Non seulement, leur rôle est parfois méconnu dans les cycles de vente, mais ils sont de plein fouet touchés par les nouveaux modes d’organisation de l’entreprise, qui se départit – à juste raison – d’un fonctionnement pyramidal qui a vécu et ne donne plus satisfaction.

Voyons comment les middle manager peuvent continuer à trouver leur place dans l’entreprise.

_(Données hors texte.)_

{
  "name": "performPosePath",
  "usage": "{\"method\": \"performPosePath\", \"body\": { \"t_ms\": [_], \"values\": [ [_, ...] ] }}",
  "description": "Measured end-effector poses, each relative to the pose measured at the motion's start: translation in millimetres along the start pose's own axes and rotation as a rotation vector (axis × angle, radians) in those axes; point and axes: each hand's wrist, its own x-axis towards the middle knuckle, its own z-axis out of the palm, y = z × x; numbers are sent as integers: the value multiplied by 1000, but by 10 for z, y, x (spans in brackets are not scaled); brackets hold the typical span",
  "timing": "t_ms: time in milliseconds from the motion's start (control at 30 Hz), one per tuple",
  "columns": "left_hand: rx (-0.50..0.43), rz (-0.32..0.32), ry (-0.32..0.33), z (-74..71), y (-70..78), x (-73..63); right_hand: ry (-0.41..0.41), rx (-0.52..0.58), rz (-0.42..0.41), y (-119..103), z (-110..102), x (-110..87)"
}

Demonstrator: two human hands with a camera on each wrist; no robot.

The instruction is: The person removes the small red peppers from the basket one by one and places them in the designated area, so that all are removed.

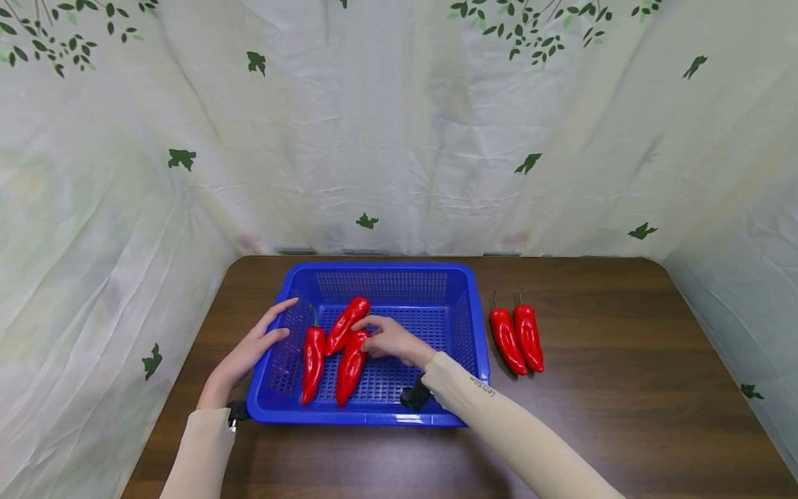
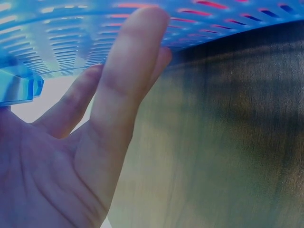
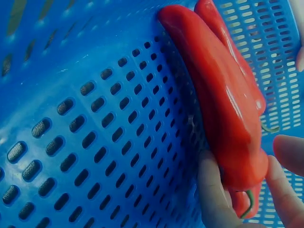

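Observation:
A blue plastic basket (image 1: 408, 418) with slotted walls stands on the table, and three red chili peppers lie in its left half. My right hand (image 1: 394, 343) reaches inside and grips the front-right pepper (image 1: 351, 371) near its stem end. In the right wrist view, fingers (image 3: 213, 187) lie on both sides of this pepper (image 3: 225, 109). Another pepper (image 1: 347, 324) lies slanted behind it, and a third pepper (image 1: 314, 364) lies along the left wall, stem toward the back. My left hand (image 1: 246, 355) is at the basket's left side, fingers extended along the outer wall.
Two more red peppers, a left one (image 1: 508, 341) and a right one (image 1: 529, 338), lie side by side on the brown wooden table (image 1: 630, 374), right of the basket. A pale curtain (image 1: 405, 138) with green leaf prints hangs behind the table and along both sides.

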Motion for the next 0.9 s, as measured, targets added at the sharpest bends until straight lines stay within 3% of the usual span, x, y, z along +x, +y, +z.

Le middle manager, pierre angulaire des équipes commerciales
Définissons tout d’abord le rôle du middle manager.
Le manager intermédiaire est celui qui va accompagner au quotidien les commerciaux, les former, les encadrer.
Il est un guide indispensable pour les commerciaux qu’il va aider à piloter leur activité, leur planning, leurs clients et prospects pour plus d’efficacité dans leurs actions.
Intermédiaire entre la hiérarchie et ses équipes, il met en place des reportings réguliers sans toutefois rester loin du terrain.
S’il arrive couramment que ce commercial ++ soit chargé de la gestion de clients grands comptes c’est surtout à travers son rôle de coach qu’il conserve sa place sur le terrain, en accompagnant ses équipes chez les clients, non pour vendre mais pour épauler, soutenir, recadrer vers les bonnes pratiques commerciales.

On fait appel également au middle manager pour mener à bien des opérations de réorganisation des modes de collaboration. Ainsi, lors de l’arrivée de l’utilisation des réseaux sociaux par les commerciaux, il a été chargé dans bon nombre d’entreprises d’accompagner la mutation vers le social selling et de garantir l’application sur le terrain des nouvelles règles définies par la direction.

Couteau suisse de la relation commerciale, il participe activement aux résultats des équipes, avec lesquelles il doit bâtir un véritable lien de proximité et de confiance.
Techniques commerciales, excellent relationnel, empathie et rigueur … ce professionnel est doté de nombreuses qualités et compétences.

Pour autant, il est bousculé ces derniers mois par les changements structurels que nous voyons apparaître dans les entreprises.

Les middle managers face à l’holacracy
On appelle l’holacracy, un système d’organisation de la gouvernance, dans lequel l’intelligence collective est placée au premier plan.
A bas l’organisation pyramidale de l’entreprise, à bas les silos, l’organisation repose alors sur les collaborateurs, autonomes et responsables.
Bien entendu, il n’est pas question de supprimer tous liens hiérarchiques mais plutôt de réinventer un mode de travail et de communication plus efficace permettant la révélation des talents.

Seulement, cette nouvelle organisation touche de plein fouet les middle managers, qui ne sont pas opposés à cette nouvelle façon de faire mais peinent à trouver leur place.

L’holacracy entraîne une remise en question du statut de ces professionnels dans la structure, qui peut être brutale. Notamment en raison d’un manque d’accompagnement de ces professionnels vers le changement.

Dédiés à l’accompagnement, ils ont eux aussi, besoin d’être formés et coachés.

La complexité de leur rôle dans l’entreprise est souvent mal appréhendée par la direction commerciale qui, tout en reconnaissant leur travail, qualités et nécessité, sait assez peu comment accompagner ces multitâches.

Si certains middle managers s’inquiètent de l‘holacracy, ils devraient au contraire y voir une opportunité supplémentaire d’évoluer vers ce qu’ils savent faire le mieux, en toute autonomie : faire émerger des leaders et développer leur qualité de manager, se réorienter vers la vente grâce à leur expertise pointue et leur connaissance du marché, devenir entrepreneur au sein même de la structure et lancer de nouveaux marchés …

Tout reste à inventer pour le plus grand bénéfice des collaborateurs et de l’entreprise, à condition de mettre en place des mesures d’accompagnement personnalisés des middle managers.